We think you need these skills to ace AI Agent Reliability Engineer - Chaps
Some tips for your application 🫡
Understand the Role: Before applying, make sure you fully understand the responsibilities and requirements of the AI Agent Reliability Engineer position. Familiarise yourself with the technologies mentioned in the job description, such as LLM evaluation frameworks and observability tools.
Tailor Your CV: Customise your CV to highlight relevant experience and skills that align with the job description. Emphasise your hands-on experience with LLM evaluation frameworks, Python/TypeScript skills, and any relevant projects that showcase your ability to work with multi-agent systems.
Craft a Compelling Cover Letter: Write a cover letter that not only outlines your qualifications but also demonstrates your passion for AI and productivity. Mention specific examples of how you've contributed to similar projects or how your skills can help Craft & Chaps achieve their goals.
Showcase Your Problem-Solving Skills: In your application, provide examples of how you've tackled challenges in previous roles, particularly those related to automation, testing, and system reliability. Highlight your bias for experimentation and how it has led to successful outcomes in your past work.

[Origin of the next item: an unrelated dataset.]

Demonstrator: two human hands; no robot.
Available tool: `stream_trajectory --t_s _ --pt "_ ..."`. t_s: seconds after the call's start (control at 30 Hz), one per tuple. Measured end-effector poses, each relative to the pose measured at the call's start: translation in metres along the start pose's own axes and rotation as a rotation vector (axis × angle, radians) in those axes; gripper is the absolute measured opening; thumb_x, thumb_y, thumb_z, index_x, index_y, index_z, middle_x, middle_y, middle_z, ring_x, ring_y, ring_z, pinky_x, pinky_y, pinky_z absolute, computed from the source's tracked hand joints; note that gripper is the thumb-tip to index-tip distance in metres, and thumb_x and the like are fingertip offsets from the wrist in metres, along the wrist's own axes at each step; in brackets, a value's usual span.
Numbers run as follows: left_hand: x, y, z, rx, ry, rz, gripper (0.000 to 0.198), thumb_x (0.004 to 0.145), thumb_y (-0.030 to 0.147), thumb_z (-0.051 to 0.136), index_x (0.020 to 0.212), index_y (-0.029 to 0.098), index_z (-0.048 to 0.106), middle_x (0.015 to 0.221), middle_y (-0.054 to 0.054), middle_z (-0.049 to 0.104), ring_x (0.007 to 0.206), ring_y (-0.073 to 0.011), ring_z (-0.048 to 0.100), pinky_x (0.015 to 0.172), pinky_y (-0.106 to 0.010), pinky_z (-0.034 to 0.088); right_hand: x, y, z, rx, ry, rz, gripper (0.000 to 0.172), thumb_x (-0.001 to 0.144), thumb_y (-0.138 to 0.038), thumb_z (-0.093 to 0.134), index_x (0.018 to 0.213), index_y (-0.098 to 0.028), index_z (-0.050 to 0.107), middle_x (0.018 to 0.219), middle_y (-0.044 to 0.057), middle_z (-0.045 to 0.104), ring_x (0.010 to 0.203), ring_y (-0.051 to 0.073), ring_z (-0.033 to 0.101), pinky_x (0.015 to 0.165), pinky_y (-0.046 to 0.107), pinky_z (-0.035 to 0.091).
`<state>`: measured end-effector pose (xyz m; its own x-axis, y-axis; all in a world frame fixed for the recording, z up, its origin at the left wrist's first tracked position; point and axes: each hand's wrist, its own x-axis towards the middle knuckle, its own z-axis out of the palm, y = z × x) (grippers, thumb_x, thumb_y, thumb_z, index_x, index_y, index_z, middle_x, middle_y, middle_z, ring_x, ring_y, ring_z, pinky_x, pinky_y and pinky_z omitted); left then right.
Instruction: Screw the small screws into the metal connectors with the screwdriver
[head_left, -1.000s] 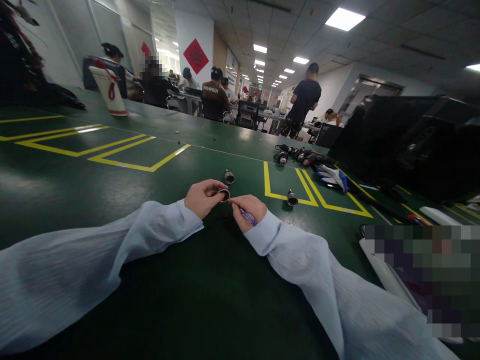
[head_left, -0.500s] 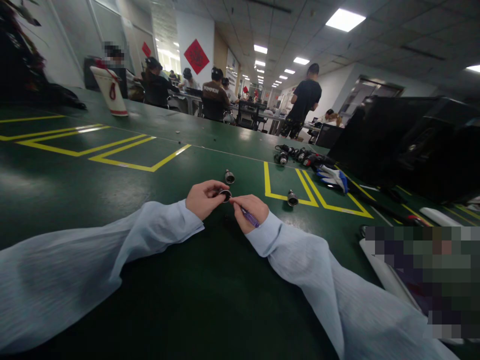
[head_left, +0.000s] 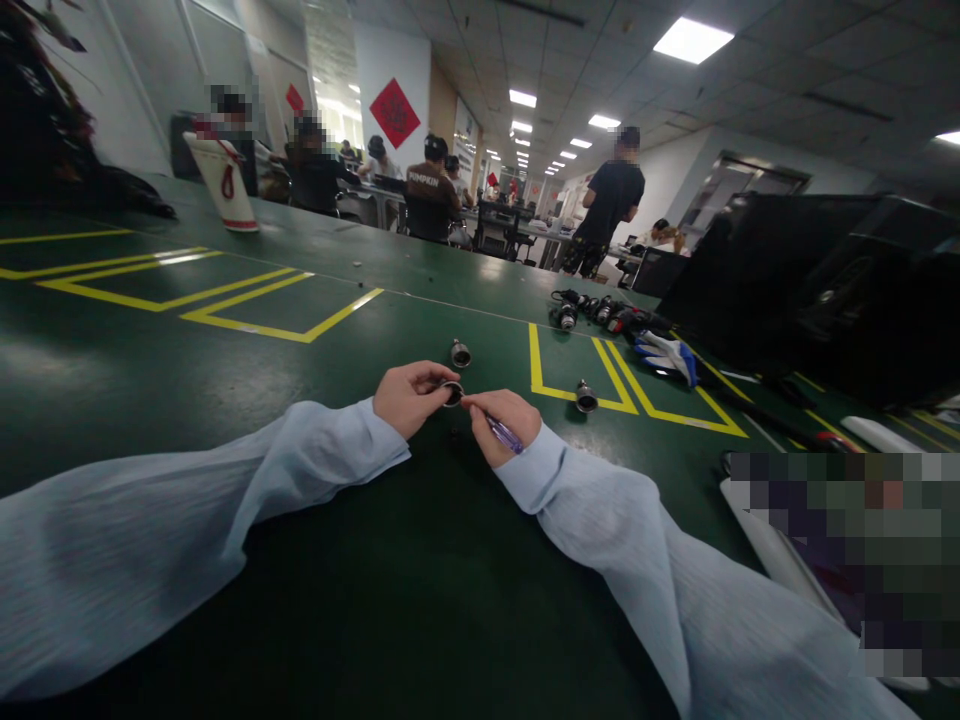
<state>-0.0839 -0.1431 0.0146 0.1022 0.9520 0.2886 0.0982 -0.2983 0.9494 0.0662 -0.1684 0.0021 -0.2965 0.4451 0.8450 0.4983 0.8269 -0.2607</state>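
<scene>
Left hand pinching a small round grey metal cup-like part, right hand gripping a slim tool with a translucent purple handle

Left fingers clamped on the metal part, thumb on the near side, other fingers behind; its round open end faces the camera. Right fingers closed around the tool, tips together, pointing at the part's rim. Tool tip too small to make out; can't tell if it touches. Both hands meet just above the dark green smooth table, wrists in pale blue long sleeves.

Just beyond the left hand: a grey metal bell-shaped fitting with a narrow stub, lying on the table. Another like it, a second grey metal fitting, right of the right hand, at the yellow tape outline.

Further right: a jumble of black and silver tools, next to it a white-and-blue work glove. Big black bulky object behind those, details too dark. Far left: tall white cup with red trim, standing, looks tilted in this view. More yellow tape on that side.

Background: person in black T-shirt standing, others seated, red diamond-shaped wall sign.
</scene>
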Motion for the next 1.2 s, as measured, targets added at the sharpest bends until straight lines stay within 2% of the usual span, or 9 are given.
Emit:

How to prepare for a job interview at Craft Docs Limited, Inc.
✨Showcase Your Technical Skills
Be prepared to discuss your hands-on experience with LLM evaluation frameworks and how you've turned eval results into product-ready gating. Highlight specific projects where you implemented observability tools like OpenTelemetry or Grafana.
✨Demonstrate Problem-Solving Abilities
Expect questions that assess your ability to troubleshoot and improve multi-agent systems. Share examples of how you've created feedback loops or automated tests that enhanced system reliability and performance.
✨Communicate Clearly
Practice translating complex technical metrics into understandable stories. This role requires clear communication with product managers and designers, so be ready to explain your thought process and decisions in a straightforward manner.
✨Emphasise Your Collaborative Spirit
Craft values teamwork and collaboration. Be prepared to discuss how you've worked with cross-functional teams in the past, particularly in shipping AI products. Share experiences where you helped teammates overcome challenges.